# Required action
When a line of the entries contains "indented", please list that line.

[Data items]
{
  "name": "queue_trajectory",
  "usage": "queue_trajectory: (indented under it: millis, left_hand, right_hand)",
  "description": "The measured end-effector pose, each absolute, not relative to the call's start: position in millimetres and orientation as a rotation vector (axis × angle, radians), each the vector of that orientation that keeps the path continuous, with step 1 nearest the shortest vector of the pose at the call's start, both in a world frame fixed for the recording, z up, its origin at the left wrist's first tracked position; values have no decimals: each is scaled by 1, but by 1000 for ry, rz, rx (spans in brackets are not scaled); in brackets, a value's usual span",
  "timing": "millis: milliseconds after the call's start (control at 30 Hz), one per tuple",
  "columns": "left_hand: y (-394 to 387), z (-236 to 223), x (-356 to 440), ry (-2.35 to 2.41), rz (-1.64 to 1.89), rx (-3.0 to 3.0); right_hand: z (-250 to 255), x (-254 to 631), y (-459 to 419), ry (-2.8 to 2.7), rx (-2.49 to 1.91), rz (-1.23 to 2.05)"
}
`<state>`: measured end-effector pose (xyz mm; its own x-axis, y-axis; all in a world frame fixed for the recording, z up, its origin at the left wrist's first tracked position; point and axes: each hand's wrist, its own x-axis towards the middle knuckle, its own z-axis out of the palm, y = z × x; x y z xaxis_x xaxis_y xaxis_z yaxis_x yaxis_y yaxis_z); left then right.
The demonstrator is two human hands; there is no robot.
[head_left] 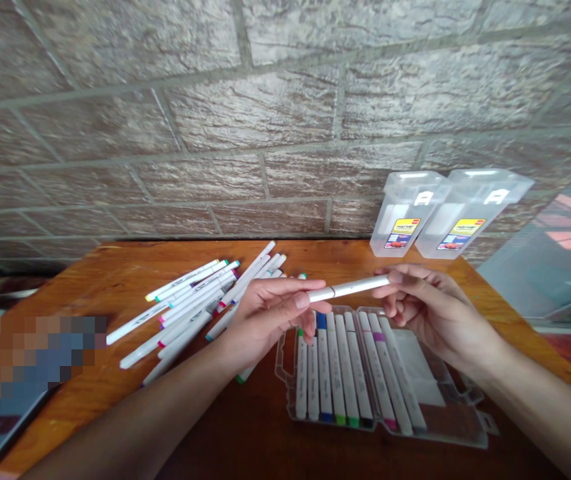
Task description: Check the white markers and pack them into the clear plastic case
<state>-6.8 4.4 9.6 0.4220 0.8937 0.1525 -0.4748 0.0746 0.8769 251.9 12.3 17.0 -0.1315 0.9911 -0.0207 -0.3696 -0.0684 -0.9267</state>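
Note:
A white marker [353, 287] is held up between my two hands, tilted slightly up to the right. My left hand [278, 303] pinches its left end between thumb and fingers. The fingertips of my right hand [418, 293] grip the other end. Below the marker lies an open clear plastic case [445, 437] with several white markers [338, 373] in a row, some with blue, green, purple or pink bands. Part of the case's upper edge is hidden by my hands. Left of my left hand, a loose pile of white markers [190, 303] with coloured ends is spread on the table.
Two upright translucent containers [395, 200] with marker labels stand at the table's back right, near the brick-patterned wall [285, 100]. A dark-edged device [13, 433], partly blurred out, is at the left on the wooden table [110, 273]. A glass pane [560, 267] is at the right.

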Motion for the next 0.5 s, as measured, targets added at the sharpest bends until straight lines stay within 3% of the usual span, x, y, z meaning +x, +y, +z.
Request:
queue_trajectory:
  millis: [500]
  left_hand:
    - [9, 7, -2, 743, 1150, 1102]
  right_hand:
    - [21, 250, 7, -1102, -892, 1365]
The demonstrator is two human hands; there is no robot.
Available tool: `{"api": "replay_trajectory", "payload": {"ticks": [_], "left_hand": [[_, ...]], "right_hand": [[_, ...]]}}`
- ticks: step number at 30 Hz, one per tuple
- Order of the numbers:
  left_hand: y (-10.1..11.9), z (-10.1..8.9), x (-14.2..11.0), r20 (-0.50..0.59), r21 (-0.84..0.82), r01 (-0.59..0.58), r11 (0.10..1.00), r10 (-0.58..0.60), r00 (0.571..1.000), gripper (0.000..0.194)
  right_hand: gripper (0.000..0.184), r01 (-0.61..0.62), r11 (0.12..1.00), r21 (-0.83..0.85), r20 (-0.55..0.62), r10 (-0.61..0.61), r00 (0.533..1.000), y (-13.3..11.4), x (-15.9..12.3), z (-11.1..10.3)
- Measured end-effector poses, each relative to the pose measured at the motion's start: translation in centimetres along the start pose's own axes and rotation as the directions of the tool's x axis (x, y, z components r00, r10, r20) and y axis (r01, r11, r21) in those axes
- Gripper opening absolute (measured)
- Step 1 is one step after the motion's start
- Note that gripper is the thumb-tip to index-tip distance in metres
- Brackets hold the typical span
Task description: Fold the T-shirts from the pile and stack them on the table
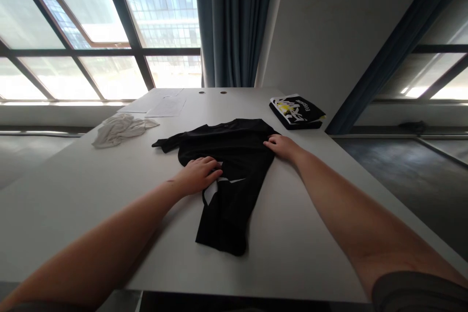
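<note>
A black T-shirt point(234, 144) with white marks lies partly folded on the white table point(292, 243). One sleeve points out to the left, and a narrower part of the cloth reaches toward the near edge. My left hand point(200, 174) is on the shirt's left side by a white patch, its fingers curled over the cloth and the thumb close by. At the upper right edge of the shirt, my right hand point(281, 147) pinches the fabric; part of its grip is hidden from view.
A crumpled whitish cloth point(124, 130) lies to the left, with sheets of paper point(166, 106) behind it. Folded black clothing with a white and yellow print point(298, 111) is stacked at the far right. Beyond the table hang blue curtains point(234, 24) beside windows.
</note>
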State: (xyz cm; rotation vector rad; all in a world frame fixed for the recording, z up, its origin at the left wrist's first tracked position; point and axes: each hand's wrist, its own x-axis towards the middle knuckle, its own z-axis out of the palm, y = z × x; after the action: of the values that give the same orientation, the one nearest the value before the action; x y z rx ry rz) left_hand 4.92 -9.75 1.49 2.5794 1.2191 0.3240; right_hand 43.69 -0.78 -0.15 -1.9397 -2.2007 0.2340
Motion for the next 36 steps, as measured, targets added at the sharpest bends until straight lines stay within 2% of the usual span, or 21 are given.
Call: {"api": "replay_trajectory", "payload": {"ticks": [4,8,11,13,15,16,18,20,23,25,26,29,30,32,34,36], "left_hand": [[-1.8,0.0,0.0,-0.051,0.089,0.055,0.994,-0.051,0.997,0.045],[-4.7,-0.6,0.4,-0.042,0.096,0.170,0.981,-0.167,0.985,0.048],[-7.1,-0.9,0.6,-0.039,0.089,0.217,0.972,-0.214,0.976,0.048],[-8.4,-1.2,0.7,-0.057,0.118,0.266,0.957,-0.261,0.964,0.050],[-9.4,-1.7,0.6,-0.073,0.156,0.338,0.928,-0.331,0.941,0.052],[-9.8,-2.0,0.5,-0.074,0.174,0.369,0.913,-0.361,0.930,0.053],[-10.3,-2.8,0.2,-0.069,0.214,0.409,0.887,-0.404,0.912,0.055],[-10.6,-3.7,-0.3,-0.071,0.266,0.438,0.859,-0.435,0.898,0.056],[-10.6,-5.0,-1.1,-0.099,0.358,0.485,0.798,-0.484,0.869,0.056],[-10.0,-5.6,-1.5,-0.122,0.416,0.484,0.770,-0.480,0.869,0.054],[-9.6,-5.9,-1.6,-0.124,0.437,0.462,0.772,-0.457,0.881,0.053],[-7.7,-6.1,-1.6,-0.022,0.419,0.291,0.860,-0.310,0.950,0.049],[-7.0,-6.1,-1.5,0.040,0.389,0.212,0.896,-0.247,0.968,0.048],[-5.7,-6.0,-1.4,0.155,0.326,0.101,0.940,-0.159,0.975,0.049],[-4.5,-5.7,-1.4,0.242,0.276,0.077,0.958,-0.146,0.959,0.056],[-3.3,-5.5,-1.5,0.300,0.229,0.107,0.968,-0.175,0.938,0.066]], "right_hand": [[0.027,-0.046,0.996,-0.078,0.087,0.052,0.995,1.0,-0.4,-0.9],[0.014,-0.043,0.992,-0.121,0.093,0.054,0.994,1.1,-1.0,-2.0],[0.010,0.029,0.979,-0.201,0.040,-0.021,0.999,-1.0,-1.4,-2.5],[0.012,0.152,0.972,-0.179,0.053,-0.144,0.988,-3.6,-1.9,-2.5],[0.017,0.331,0.944,-0.020,0.114,-0.326,0.938,-6.9,-2.8,-2.0],[0.022,0.427,0.901,0.079,0.148,-0.434,0.889,-8.6,-3.3,-1.6],[0.031,0.535,0.815,0.223,0.168,-0.572,0.802,-11.5,-4.5,-0.9],[0.034,0.577,0.767,0.280,0.187,-0.633,0.751,-13.4,-5.6,-0.3],[0.026,0.589,0.753,0.294,0.215,-0.653,0.726,-14.6,-6.7,-0.6],[0.022,0.566,0.760,0.320,0.292,-0.648,0.704,-14.6,-6.9,-1.6],[0.028,0.544,0.767,0.341,0.362,-0.641,0.677,-14.5,-7.0,-2.2],[0.045,0.446,0.819,0.362,0.572,-0.573,0.587,-14.2,-7.2,-4.4],[0.046,0.413,0.849,0.329,0.619,-0.524,0.585,-14.1,-7.3,-5.1],[0.042,0.329,0.923,0.199,0.685,-0.371,0.627,-14.0,-7.4,-6.1],[0.036,0.205,0.977,0.049,0.730,-0.176,0.661,-13.8,-7.3,-6.4],[0.031,0.073,0.995,-0.069,0.740,0.002,0.672,-13.5,-7.0,-6.2]]}}
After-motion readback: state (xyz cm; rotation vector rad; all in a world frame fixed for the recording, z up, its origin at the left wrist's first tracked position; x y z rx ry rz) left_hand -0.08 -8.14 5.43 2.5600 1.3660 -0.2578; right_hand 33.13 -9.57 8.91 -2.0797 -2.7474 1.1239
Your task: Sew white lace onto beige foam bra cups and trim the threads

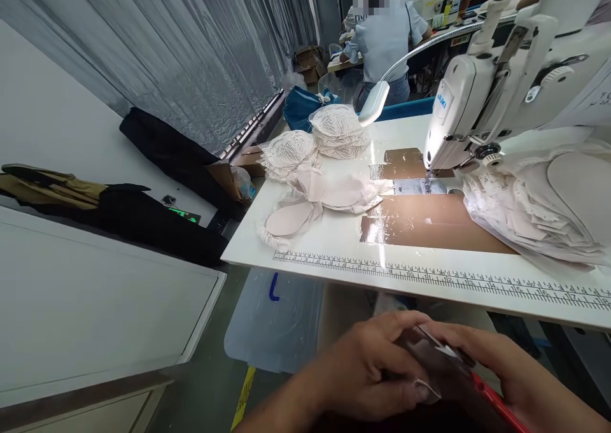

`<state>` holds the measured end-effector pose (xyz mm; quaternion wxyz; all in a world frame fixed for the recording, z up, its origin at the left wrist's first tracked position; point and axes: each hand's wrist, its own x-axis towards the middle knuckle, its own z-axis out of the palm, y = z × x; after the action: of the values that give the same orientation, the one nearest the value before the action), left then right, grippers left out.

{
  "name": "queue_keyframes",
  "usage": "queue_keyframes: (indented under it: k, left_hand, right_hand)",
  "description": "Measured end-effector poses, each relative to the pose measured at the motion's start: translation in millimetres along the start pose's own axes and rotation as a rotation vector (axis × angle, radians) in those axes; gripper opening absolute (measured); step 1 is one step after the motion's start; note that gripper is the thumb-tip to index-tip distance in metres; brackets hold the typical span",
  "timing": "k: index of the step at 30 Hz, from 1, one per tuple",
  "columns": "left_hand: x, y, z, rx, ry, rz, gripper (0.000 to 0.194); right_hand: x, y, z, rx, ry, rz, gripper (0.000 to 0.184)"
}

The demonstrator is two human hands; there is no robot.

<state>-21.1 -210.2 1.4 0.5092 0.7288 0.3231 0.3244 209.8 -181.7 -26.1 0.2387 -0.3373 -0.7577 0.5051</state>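
Both my hands are low at the bottom of the head view, below the front edge of the sewing table (429,280). My left hand (367,372) is closed around a small dark brown flat piece (439,369), thumb on top. My right hand (520,376) grips the same piece from the right, and a thin red item (496,404) runs along its underside; what it is I cannot make out. A white Juki sewing machine (501,89) stands on the table ahead, its needle over a shiny brown patch (429,220).
Beige cups with lace (315,200) lie left of the needle, with two stacks of white lace cups (334,130) behind and a big pile (548,210) at right. A ruler strip (429,277) lines the table front. Another person (382,38) works at the back. Dark garments (119,210) lie at left.
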Motion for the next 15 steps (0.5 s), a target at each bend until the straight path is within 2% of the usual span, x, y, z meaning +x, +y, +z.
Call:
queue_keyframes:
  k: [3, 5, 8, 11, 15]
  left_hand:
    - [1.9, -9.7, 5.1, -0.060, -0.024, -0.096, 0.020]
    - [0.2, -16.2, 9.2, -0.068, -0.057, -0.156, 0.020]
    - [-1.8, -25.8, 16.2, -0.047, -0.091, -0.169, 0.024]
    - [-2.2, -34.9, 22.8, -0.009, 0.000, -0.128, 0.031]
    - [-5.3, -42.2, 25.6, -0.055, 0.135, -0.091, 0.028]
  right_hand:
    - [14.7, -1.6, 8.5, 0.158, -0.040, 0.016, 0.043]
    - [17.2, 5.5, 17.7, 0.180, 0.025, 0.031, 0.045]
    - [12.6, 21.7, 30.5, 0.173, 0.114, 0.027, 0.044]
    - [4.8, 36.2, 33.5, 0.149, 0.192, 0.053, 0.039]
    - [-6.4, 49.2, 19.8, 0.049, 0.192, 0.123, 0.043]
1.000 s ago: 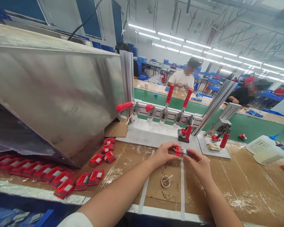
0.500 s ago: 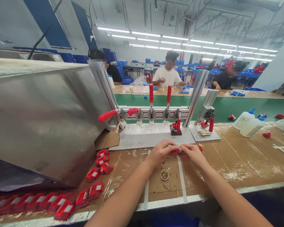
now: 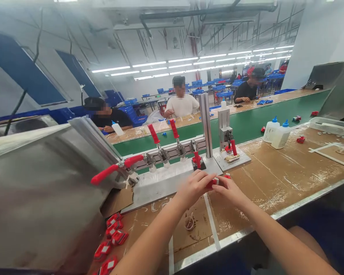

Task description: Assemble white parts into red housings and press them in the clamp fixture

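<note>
My left hand (image 3: 195,184) and my right hand (image 3: 229,190) meet over the bench. Between their fingertips is a small red plastic part (image 3: 211,183) with a pale patch on its edge; the fingers cover much of it. Another red piece (image 3: 227,175) shows just beyond the right fingers. Behind the hands stands a metal fixture with a row of toggle clamps (image 3: 164,154) with red handles. One clamp at its right end (image 3: 197,160) has its handle down over a black block. Below the left hand, a small cup (image 3: 189,222) with a stick sits on cardboard.
Red parts with white pads (image 3: 114,231) lie at the left, beside a metal housing (image 3: 40,191). A smaller clamp stand (image 3: 232,158) is right of the fixture. Two blue-tipped bottles (image 3: 281,135) and a clear tray (image 3: 331,125) stand farther right. Across the green belt (image 3: 292,109), co-workers sit.
The view has turned right and tilted, so the fixture and red parts shift left and lower. Both hands stay together on the red part.
</note>
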Demonstrator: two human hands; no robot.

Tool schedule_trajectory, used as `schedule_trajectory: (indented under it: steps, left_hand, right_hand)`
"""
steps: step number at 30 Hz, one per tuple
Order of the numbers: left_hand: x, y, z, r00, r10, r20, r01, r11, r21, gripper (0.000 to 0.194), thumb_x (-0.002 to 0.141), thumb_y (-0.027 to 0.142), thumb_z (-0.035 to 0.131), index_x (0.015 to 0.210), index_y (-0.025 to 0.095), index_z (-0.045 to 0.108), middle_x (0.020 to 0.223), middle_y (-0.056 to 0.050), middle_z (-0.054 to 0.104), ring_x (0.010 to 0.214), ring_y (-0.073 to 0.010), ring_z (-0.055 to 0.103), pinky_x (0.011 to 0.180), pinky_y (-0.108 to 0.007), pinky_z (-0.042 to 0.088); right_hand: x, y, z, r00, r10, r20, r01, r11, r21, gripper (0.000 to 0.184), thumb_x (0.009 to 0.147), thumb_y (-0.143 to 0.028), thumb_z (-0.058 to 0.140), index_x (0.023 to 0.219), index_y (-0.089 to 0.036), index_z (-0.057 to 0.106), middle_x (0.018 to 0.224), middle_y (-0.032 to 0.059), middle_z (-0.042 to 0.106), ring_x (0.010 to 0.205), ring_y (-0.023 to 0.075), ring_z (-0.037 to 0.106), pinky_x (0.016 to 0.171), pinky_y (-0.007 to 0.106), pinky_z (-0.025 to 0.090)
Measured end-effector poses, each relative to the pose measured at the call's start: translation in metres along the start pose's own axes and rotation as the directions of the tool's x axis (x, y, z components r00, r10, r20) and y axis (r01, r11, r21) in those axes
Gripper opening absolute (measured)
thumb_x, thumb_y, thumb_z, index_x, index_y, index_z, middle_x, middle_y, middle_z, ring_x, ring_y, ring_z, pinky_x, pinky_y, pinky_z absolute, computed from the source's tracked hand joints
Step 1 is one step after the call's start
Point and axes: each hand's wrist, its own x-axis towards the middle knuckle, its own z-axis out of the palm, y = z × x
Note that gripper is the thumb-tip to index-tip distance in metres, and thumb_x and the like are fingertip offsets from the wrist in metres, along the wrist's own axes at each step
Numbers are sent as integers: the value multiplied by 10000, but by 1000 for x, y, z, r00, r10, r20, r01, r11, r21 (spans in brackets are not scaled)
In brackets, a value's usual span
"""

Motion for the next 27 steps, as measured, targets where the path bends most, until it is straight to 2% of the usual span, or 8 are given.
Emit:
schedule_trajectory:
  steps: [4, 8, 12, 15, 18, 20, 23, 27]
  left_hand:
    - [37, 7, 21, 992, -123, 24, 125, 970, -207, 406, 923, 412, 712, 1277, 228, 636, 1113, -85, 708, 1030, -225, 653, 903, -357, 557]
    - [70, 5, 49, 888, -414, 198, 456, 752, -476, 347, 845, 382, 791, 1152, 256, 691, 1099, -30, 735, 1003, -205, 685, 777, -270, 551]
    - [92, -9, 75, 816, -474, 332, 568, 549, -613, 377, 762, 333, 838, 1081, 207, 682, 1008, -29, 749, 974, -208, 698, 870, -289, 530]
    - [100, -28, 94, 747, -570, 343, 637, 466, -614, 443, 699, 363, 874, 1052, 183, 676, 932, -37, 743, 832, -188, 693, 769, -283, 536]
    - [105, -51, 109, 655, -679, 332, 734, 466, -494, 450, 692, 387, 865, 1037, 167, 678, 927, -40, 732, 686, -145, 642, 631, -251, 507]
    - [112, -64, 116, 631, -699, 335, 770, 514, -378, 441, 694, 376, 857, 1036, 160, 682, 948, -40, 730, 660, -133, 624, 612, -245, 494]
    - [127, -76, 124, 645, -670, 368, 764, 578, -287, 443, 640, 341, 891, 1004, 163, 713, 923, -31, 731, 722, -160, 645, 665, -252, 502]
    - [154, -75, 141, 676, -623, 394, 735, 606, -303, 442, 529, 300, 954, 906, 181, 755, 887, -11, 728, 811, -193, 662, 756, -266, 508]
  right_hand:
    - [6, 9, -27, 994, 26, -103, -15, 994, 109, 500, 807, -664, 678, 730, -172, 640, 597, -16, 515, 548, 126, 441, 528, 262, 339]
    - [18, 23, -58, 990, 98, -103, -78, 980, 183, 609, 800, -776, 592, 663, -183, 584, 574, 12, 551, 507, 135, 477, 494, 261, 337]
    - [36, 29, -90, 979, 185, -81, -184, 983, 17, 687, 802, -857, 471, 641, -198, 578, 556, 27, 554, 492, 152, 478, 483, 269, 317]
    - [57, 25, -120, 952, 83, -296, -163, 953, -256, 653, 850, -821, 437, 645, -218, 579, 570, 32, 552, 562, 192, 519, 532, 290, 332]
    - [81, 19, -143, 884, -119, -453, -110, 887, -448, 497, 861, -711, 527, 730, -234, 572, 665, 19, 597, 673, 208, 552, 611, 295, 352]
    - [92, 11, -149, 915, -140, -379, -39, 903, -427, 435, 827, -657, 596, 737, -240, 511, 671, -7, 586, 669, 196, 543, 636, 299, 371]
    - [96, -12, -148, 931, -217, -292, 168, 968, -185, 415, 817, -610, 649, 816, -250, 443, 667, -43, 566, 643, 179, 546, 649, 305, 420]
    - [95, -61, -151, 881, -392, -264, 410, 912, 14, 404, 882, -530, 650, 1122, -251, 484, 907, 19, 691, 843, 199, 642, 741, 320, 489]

# Exercise output
  "usage": "queue_trajectory: (indented under it: millis, left_hand, right_hand)",
  "usage": "queue_keyframes: (indented under it: k, left_hand, right_hand)",
Tool schedule_trajectory, used as `schedule_trajectory: (indented under it: steps, left_hand, right_hand)`

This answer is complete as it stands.